José Roberto Arruda também teria sido beneficiado do esquema do consórcio Centrad. Segundo delação do diretor da Odebrecht, o ex-governador deu aval a um “acordo de mercado” e supostamente recebeu R$ 966 mil via caixa 2, pagos a um operador, em São Paulo. Em junho de 2014, a empresa teria repassado R$ 500 mil ao político para a campanha ao Palácio do Buriti.
Jardins Mangueiral
A delação premiada da ex-secretária da Odebrecht Maria Lúcia Tavares colocou outra grande obra na mira da PF e do Ministério Público Federal (MPF). De acordo com a funcionária, que trabalhava no chamado “Departamento de Propinas” da construtora, alguém de codinome Grama (ainda não identificado pela Polícia Federal) teria recebido R$ 200 mil em espécie, num pagamento referente aos Jardins Mangueiral.
O projeto localizado em São Sebastião, é considerado a primeira parceria público-privada (PPP) habitacional no Brasil.
O executivo da Odebrecht Realizações Imobiliárias João Alberto Lovera foi citado na colaboração de Maria Lúcia Tavares. Em contato com ela, Lovera teria tratado sobre a entrega do dinheiro em 5 de março de 2017, em Brasília, para Grama.
O empreendimento também entrou na delação do ex-presidente da Odebrecht Realizações Imobiliárias Paul Elie Altit. Ele relatou o pagamento de “vantagem indevida” destinada a agentes públicos vinculados ao Governo do Distrito Federal associados ao projeto habitacional.
Propina
Arruda e Geraldo Magela (PT), ex-secretário de Desenvolvimento Urbano e Habitação da gestão Agnelo, são relacionados por delatores a irregularidades no Jardins Mangueiral. Arruda teria recebido R$ 498 mil de propina em 2010, provenientes da obra tocada pela Odebrecht, mesmo após ter saído do comando do governo. Segundo delação premiada do ex-presidente da Odebrecht Paul Elie Altit, o ex-governador solicitou R$ 8 milhões às empreiteiras, como forma de “contrapartida”.
Magela teria pedido R$ 1,4 milhão das construtoras que tocaram as obras do bairro popular. O ex-executivo disse que a quantia foi repassada ao petista no período entre março e outubro de 2014. De acordo com o delator, parte dos recursos não foi contabilizada e acabou sendo paga em espécie. Outra cifra, cerca de R$ 700 mil, foi transferida na forma de doação para a campanha de 2014.

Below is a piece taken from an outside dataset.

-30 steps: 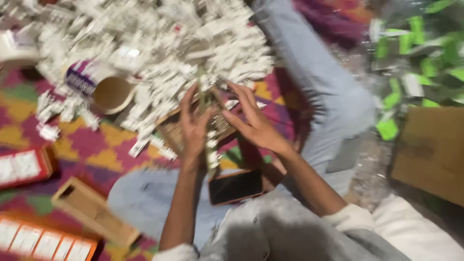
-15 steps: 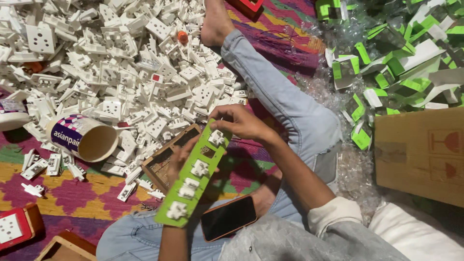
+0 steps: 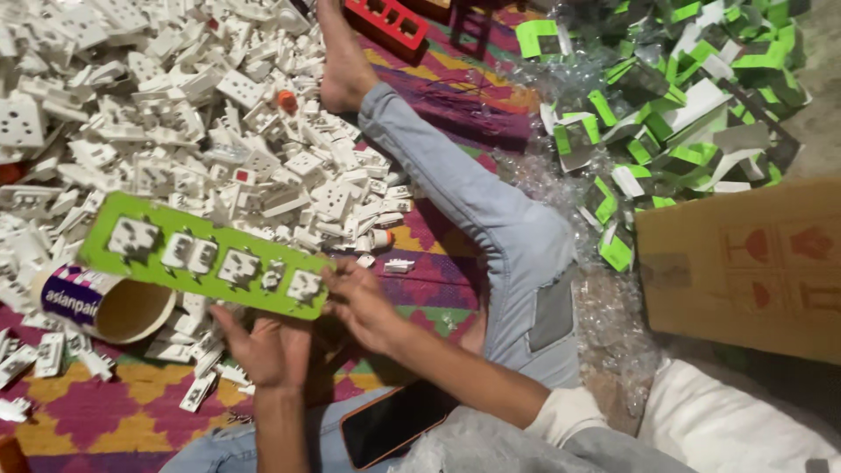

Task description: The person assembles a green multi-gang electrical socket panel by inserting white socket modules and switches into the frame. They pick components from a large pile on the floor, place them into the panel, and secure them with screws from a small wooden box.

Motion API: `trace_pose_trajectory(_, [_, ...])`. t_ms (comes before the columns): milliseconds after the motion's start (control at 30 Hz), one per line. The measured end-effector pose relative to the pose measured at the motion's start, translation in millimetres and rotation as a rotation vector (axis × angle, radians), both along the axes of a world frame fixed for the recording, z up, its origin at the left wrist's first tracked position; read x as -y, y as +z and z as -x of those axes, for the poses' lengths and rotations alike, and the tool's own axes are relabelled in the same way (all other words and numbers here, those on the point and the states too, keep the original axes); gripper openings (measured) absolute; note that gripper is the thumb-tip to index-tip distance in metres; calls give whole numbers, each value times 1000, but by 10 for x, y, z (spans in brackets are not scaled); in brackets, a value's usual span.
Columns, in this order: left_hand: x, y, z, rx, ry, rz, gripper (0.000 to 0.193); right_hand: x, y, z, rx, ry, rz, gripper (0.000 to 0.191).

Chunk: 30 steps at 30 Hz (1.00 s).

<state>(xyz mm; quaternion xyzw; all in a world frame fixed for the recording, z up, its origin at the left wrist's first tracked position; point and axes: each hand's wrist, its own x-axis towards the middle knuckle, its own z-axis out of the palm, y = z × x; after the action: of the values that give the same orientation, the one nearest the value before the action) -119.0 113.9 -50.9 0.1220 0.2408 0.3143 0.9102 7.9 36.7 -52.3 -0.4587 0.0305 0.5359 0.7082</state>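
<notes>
A long green card panel [image 3: 203, 255] carrying several white electrical sockets lies level above my lap. My right hand [image 3: 361, 302] grips its right end. Beneath the panel's middle my left hand [image 3: 263, 349] sits palm up with the fingers spread, nothing clearly in it. A large heap of loose white sockets and switches [image 3: 175, 131] covers the patterned mat just beyond the panel.
A small paint tin [image 3: 105, 305] lies on its side at the left. A dark phone [image 3: 394, 420] rests on my lap. My right leg in jeans [image 3: 491, 219] stretches ahead. A brown carton [image 3: 745, 263] and green-and-white packaging scraps [image 3: 666, 114] are on the right.
The green panel has swung from upright in front of me to level and leftward. My right hand moved from its top to its right end; my left hand opened below it.
</notes>
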Motion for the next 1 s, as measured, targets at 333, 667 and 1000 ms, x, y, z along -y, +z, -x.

O Jardins Mangueiral é um bairro planejado, com infraestrutura urbana de água, esgoto, iluminação pública, ruas pavimentadas e urbanizadas, lazer e segurança. Lá foram construídas 8 mil unidades habitacionais. O projeto, que movimentou mais de R$ 1,3 bilhão, é uma parceria entre o GDF (que entrou com o terreno) e as construtoras Odebrecht e Via Engenharia. Ocupa uma área de 200 hectares, às margens da DF-463.
Outro lado
Todos os nomes citados pelos delatores negam quaisquer irregularidades. Segundo o advogado de Arruda, Paulo Emílio Catta Preta, as acusações são improcedentes. “Não há procedência nas acusações porque a Odebrecht não executou grandes obras na gestão do governador José Roberto Arruda, pois ele teve seu governo abreviado no início de 2010, como todos sabem. Todas as execuções foram posteriores a isso”, disse.
Em relação ao Centrad, Filippelli disse estar tranquilo, na época em que a denúncia veio à tona. “Nada tenho a temer. O próprio depoimento, aliás, prova que o delator mente ao afirmar que nunca tratou com o vice-governador sobre pagamento de propina”, destacou. Reafirmou também que “nunca houve interlocução com esse indivíduo fora de assuntos técnicos”.
Já o advogado de Agnelo, Paulo Machado Guimarães, disse que “o ex-governador mantém-se convicto e sereno quanto à regularidade de todos os atos por ele praticados em suas campanhas eleitorais e na administração do GDF”.
Magela também nega envolvimento em quaisquer irregularidades.